As we head into 2016, we — meaning we in classical music — have to focus more than ever on the future. We have to! Because here are some truths, truths that can’t be said strongly enough:
The new audience isn’t coming to old-style events. Not in numbers large enough to keep things going. The world has changed. People have changed. We have to do something new.
If you think I’ve said those things before, it’s because I’ve said them before. More than once. And most recently in my last big post of last year, called “Lessons to learn.” I could repeat the post, but that would be crude. But I want to stress, once more, much that I said in it. Read the post for more, but let me say again:
The old audience is going away…(etc.)
Are we ready for this?
These are serious things, and I fear that even some of us who say we agree may not realize how radically we have to change. Right now, I think that much of the classical music world wants to keep things more or less as they are.
Oh, change the cosmetics. Have an out-there conductor like Yannick, someone exciting and modern. Relax some of the formalities. But still play the old music! We think we’re going to keep the core of classical music as it’s been for generations,while — somehow, some way — we get the world around us to buy into that.
But that’s not happening. Not in the long run. In the long run, everything changes.
And so, again to repeat things from “Lessons to learn”:
Classical music institutions need a strategy.
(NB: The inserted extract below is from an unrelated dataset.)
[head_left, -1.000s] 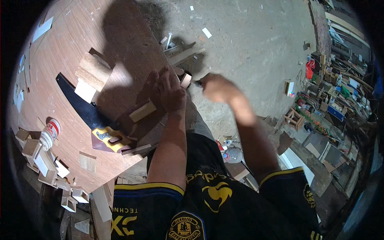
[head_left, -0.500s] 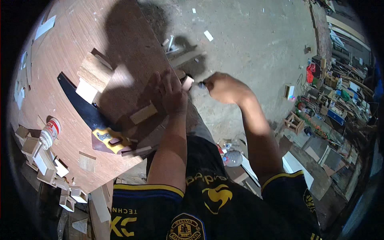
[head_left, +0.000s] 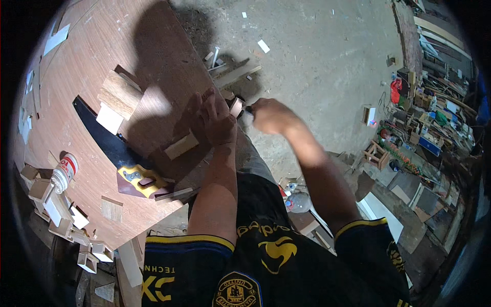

A coherent, tested, long-term strategy. Backed by the same resources we give to our standard performances.
What we need
That strategy has to be based on a note-perfect understanding of the culture we’re in. We have to be native speakers of its language. And if we’re not, we’ll have to find people who are, to advise us. No, to tell us what to do. We might ignore advice, or use it only partially. We need to be yanked out of our comfort zone, and placed in a new world, or what we think of as one, even though for most other people it’s home.
And one aspect of this which hits especially hard…we do special performances, aimed at a new audience. Which is fine. I applaud these (if they’re good, and if they really touch the new audience).
But we can’t treat these simply as special events. To quote myself one last time:
These new events aren’t casual. They aren’t extras, nice additions to standard stuff, things we do on the side.
No, they’re our road to survival. So we can’t skimp. We can’t take them casually. We can’t say — about anything: performance quality, branding, audience feedback — that there are things we just can’t do. We’ve got to be just as strong for our new audience as we are for everything else.
We don’t just want to plan new-style events, coexisting with what we’ve been doing for years. We have to look to the future when all the events will be new-style. We have to plan for this now. The new-style events we do now aren’t just something nice, something we do on the side. They’re our path to the future.
So we should think of them, right from the start, as potential replacements for all our standard events. We don’t yet know what a totally new-style season would look like. But we have to evolve one. And start that now.
We’d better start moving on that!
Another truth (I’ll expand on it later):
How will we know when classical music is back in the central cultural place it ought to be in?
When some of our events resonate throughout the wider culture. New operas, for instance. When a new opera gets the kind of attention and audience Hamilton is getting on Broadway — or even one-tenth of that — we’ll know that new operas mean something.
They don’t all have to resonate that strongly. Not every new novel does, not every new play. Not every new movie! But aometimes there’s a new play like Angels in America, that gets attention far outside the theater world. Until we have resonance like that — not always, but sometimes — we’re still in our bubble.